It’s the end of the Fringe, and ‘magician-scientist hybrid’ Kevin Quantum looks lovably rumpled – as though he’d been snoozing with his head on a lab bench, when suddenly he was called to the stage. It doesn’t quite match the razor-sharp image conveyed by his posters, but in truth it suits him better this way. Neon Future is a likeable show from a likeable man – which maybe lacks a little crispness, but brims over with warmth and imagination.
Quantum’s selling-point is that he spent ten years as a research scientist, before making the leap to magic courtesy of Faking It on Channel 4. And his unusual background shows: not so much through the illusions he’s chosen, as through his unalloyed delight in showing us the ideas he’s been working on. Sometimes it leads him down curious sidelines – he recreates an effect he’s seen on YouTube, for no real reason except that it’s cool – but his enthusiasm is always endearing, and at times grows genuinely inspiring.
He’s kindness itself with his audience volunteers – particularly when he gets the youngest ones up onto the stage, and leads them gently through an impressive trick where they get to be the stars. And for the grown-ups, there are plenty of cultural references to enjoy, with Star Trek and The Matrix serving as clever jumping-off points for subtly-themed illusions.
The magic itself is a mixed bag. One or two of the mind-reading tricks seem genuinely impossible (and in fact, deserve more of a hurrah than the modest Quantum allows). There’s a clever innovation around social media, and some truly beautiful special effects linked loosely to a cyborg theme. On the other hand, a trick with a rope falls completely flat – it needs more set-up, so that the climax feels surprising rather than just unexpected – and it’s really not hard to spot how the cup-and-ball routine is done, for all that Quantum gives this ancient trick a novel and distinctive vibe.
Sometimes the theme grows a little muddy, too. ‘The future’ is a big topic, and Quantum hops around concepts as varied as time-travel, matter transporters, and the philosophy of choice. Similarly, while there are a fair few glowing things on the stage, the ‘neon’ of the title isn’t deployed consistently enough to work as a visual theme. Overall the show feels like an eccentric miscellany: lovable in its own way, but lacking the coherence which defines a true stand-out.
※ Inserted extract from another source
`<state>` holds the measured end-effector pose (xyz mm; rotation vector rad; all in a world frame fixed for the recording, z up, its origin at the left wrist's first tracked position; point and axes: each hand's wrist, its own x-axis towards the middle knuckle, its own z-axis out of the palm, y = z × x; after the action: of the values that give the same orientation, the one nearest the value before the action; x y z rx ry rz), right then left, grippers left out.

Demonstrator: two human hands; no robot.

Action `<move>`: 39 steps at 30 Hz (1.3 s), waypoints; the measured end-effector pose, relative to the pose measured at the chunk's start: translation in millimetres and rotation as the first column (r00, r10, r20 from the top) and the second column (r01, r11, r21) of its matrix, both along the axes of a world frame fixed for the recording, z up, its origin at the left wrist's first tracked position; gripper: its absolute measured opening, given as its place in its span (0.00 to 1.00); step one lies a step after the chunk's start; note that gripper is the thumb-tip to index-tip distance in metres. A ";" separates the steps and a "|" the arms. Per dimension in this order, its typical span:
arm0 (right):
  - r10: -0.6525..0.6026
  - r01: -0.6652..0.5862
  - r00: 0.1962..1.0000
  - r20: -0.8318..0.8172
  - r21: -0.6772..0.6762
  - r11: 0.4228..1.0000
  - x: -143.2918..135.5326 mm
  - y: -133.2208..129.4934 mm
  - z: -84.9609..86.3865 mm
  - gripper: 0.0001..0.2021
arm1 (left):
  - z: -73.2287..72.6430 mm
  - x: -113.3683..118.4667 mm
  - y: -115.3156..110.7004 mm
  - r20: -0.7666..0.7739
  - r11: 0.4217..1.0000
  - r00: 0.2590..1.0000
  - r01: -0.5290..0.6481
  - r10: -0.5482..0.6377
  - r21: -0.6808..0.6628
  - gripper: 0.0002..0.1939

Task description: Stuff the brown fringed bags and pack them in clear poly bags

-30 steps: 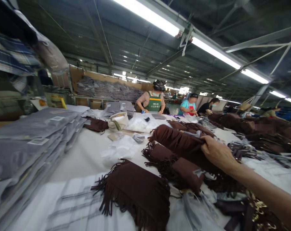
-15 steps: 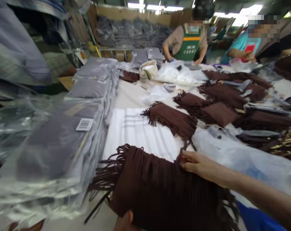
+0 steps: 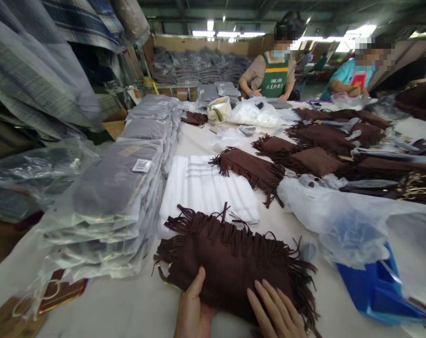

Still, there’s nothing to quibble in the final trick, which uses some genuine heavyweight protective equipment to conjure a sense of looming peril. I’m sure it’s very safe really, but the tension is huge, and a couple of ideas inconspicuously planted earlier are brought back to heighten both the humour and the unease. It’s a well-worked finale for a good-natured hour of fun – and for a show which proves that science and sorcery can live happily side-by-side.